_Required work:_ Retype the data below exactly, skipping pictures.

---*---

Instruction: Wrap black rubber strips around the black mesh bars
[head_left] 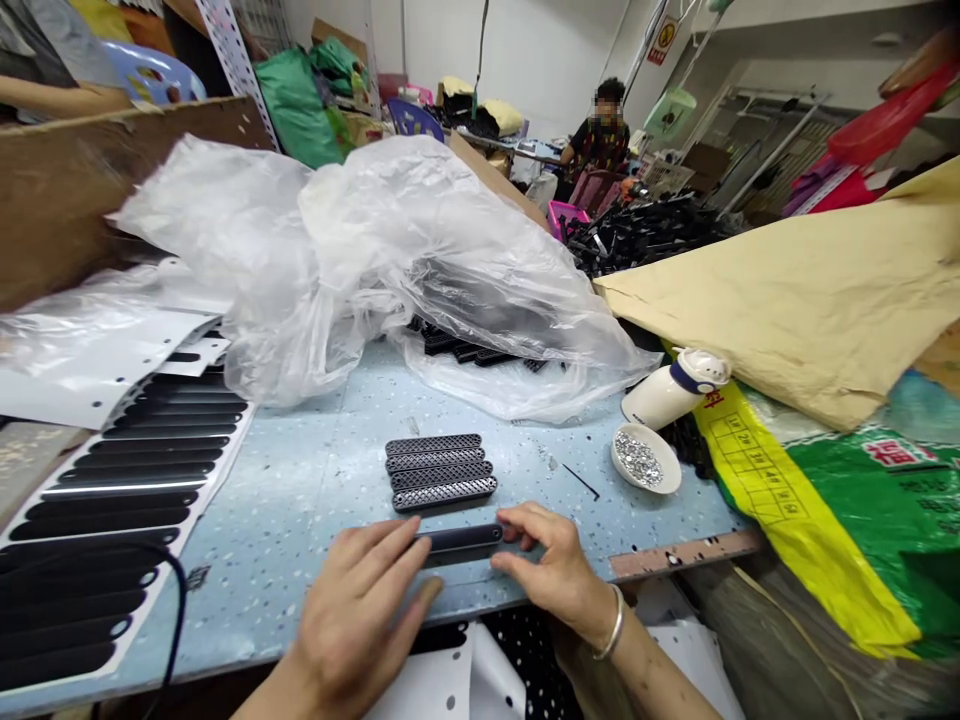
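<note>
A smooth dark strip-shaped piece [466, 539] lies near the front edge of the blue speckled table [300, 470]. My left hand [367, 595] covers its left end, fingers held together over it. At its right end, my right hand [551, 565] has thumb and index finger on either side of the tip; a bracelet circles that wrist. Just beyond, several black textured strips [441, 470] lie side by side in a stack of rows. To the right stands a white bowl [646, 458] of small silvery parts, with a thin black rod [581, 482] on the table beside it.
Clear plastic [435, 230] covers black parts at the back. A white bottle [675, 385] leans behind the bowl. On the left lies a sheet of black adhesive strips [135, 470], crossed by a black cable [180, 600]. A person [604, 135] sits far back.
</note>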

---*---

_Exercise answer:_
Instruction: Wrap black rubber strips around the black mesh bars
[head_left] 
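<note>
A smooth dark strip-shaped piece [466, 539] lies near the front edge of the blue speckled table [300, 470]. My left hand [367, 595] covers its left end, fingers held together over it. At its right end, my right hand [551, 565] has thumb and index finger on either side of the tip; a bracelet circles that wrist. Just beyond, several black textured strips [441, 470] lie side by side in a stack of rows. To the right stands a white bowl [646, 458] of small silvery parts, with a thin black rod [581, 482] on the table beside it.
Clear plastic [435, 230] covers black parts at the back. A white bottle [675, 385] leans behind the bowl. On the left lies a sheet of black adhesive strips [135, 470], crossed by a black cable [180, 600]. A person [604, 135] sits far back.
</note>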

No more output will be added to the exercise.